Cette première réduction étant faite, il serait peut-être possible d’en faire une seconde et de ramener la puissance même de l’expansion à celle de l’attraction, en sorte que toutes les forces de la matière dépendraient d’une seule force primitive : du moins cette idée me paraîtrait bien digne de la sublime simplicité du plan sur lequel opère la nature. Or ne pouvons-nous pas concevoir que cette attraction se change en répulsion toutes les fois que les corps s’approchent d’assez près pour éprouver un frottement ou un choc des uns contre les autres ? L’impénétrabilité qu’on ne doit pas regarder comme une force, mais comme une résistance essentielle à la matière, ne permettant pas que deux corps puissent occuper le même espace, que doit-il arriver lorsque deux molécules, qui s’attirent d’autant plus puissamment qu’elles s’approchent de plus près, viennent tout à coup se heurter ? Cette résistance invincible de l’impénétrabilité ne devient-elle pas alors une force active ou plutôt réactive, qui, dans le contact, repousse les corps avec autant de vitesse qu’ils en avaient acquis au moment de se toucher ? et dès lors la force expansive ne sera point une force particulière opposée à la force attractive, mais un effet qui en dérive et qui se manifeste toutes les fois que les corps se choquent ou frottent les uns contre les autres.

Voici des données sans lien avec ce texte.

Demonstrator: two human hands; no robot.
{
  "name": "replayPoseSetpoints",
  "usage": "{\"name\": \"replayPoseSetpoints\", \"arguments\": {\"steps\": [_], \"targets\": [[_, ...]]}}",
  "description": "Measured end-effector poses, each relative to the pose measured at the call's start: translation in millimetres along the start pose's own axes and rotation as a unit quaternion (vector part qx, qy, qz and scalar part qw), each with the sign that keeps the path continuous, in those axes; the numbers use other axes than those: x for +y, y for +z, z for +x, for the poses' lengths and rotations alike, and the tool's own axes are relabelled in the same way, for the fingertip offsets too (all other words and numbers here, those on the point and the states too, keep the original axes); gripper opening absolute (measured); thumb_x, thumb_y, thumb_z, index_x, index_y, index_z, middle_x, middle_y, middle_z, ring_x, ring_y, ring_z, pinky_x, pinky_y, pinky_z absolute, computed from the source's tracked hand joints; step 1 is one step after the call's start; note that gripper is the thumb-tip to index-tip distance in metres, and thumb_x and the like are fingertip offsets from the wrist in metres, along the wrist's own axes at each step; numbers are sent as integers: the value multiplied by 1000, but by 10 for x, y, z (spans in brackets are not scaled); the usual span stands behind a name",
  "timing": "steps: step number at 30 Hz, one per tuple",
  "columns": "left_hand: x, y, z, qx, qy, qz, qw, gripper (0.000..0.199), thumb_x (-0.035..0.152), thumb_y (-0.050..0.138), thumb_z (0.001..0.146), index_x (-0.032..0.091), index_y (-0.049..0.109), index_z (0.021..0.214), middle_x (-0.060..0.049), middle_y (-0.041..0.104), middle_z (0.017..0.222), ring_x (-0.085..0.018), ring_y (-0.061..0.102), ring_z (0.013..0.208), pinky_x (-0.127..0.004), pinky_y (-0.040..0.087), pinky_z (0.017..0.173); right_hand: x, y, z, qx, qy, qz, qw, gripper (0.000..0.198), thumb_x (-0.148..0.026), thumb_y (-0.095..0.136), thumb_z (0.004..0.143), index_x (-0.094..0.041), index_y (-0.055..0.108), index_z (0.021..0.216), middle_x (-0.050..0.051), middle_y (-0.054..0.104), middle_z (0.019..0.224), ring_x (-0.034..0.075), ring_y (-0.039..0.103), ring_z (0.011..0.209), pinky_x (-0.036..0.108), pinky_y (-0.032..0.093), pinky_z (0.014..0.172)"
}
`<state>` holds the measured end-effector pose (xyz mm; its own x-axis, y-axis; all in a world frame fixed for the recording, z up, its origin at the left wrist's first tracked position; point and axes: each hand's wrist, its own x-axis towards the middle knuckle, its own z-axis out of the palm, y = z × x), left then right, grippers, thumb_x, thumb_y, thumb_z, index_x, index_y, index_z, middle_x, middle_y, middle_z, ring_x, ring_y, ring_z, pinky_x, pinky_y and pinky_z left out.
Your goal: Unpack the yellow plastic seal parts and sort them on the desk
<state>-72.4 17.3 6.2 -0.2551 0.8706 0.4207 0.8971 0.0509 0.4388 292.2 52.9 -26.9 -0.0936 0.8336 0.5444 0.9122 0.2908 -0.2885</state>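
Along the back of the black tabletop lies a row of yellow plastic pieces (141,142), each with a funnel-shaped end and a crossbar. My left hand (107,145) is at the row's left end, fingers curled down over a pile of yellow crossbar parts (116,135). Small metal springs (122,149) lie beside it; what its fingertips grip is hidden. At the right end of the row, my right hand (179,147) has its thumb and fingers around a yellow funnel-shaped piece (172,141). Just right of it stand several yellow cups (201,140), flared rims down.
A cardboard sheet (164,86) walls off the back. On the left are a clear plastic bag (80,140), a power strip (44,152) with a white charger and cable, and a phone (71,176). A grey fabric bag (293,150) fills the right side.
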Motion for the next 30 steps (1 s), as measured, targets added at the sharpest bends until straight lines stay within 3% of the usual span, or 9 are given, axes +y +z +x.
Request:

J’avoue qu’il faut supposer dans chaque molécule de matière, dans chaque atome quelconque un ressort parfait pour concevoir clairement comment s’opère ce changement de l’attraction en répulsion ; mais cela même nous est assez indiqué par les faits : plus la matière s’atténue et plus elle prend du ressort ; la terre et l’eau, qui en sont les agrégats

  1. On a cherché de nos jours, l’explication de l’attraction dans les phénomènes dont l’éther est le siège. (Voyez mon Introduction.) [Note de Wikisource : Les expériences de Michelson et Morlay ont définitivement établi l’inexistence de l’éther. Depuis Einstein, on conçoit l’attraction gravitationnelle comme une déformation de l’espace et du temps causée par tout corps ayant une masse ; par déformation, il faut entendre que la présence d’un corps massif déforme la géométrie au point que le chemin le plus court entre deux points n’est plus nécessairement le segment de droite.]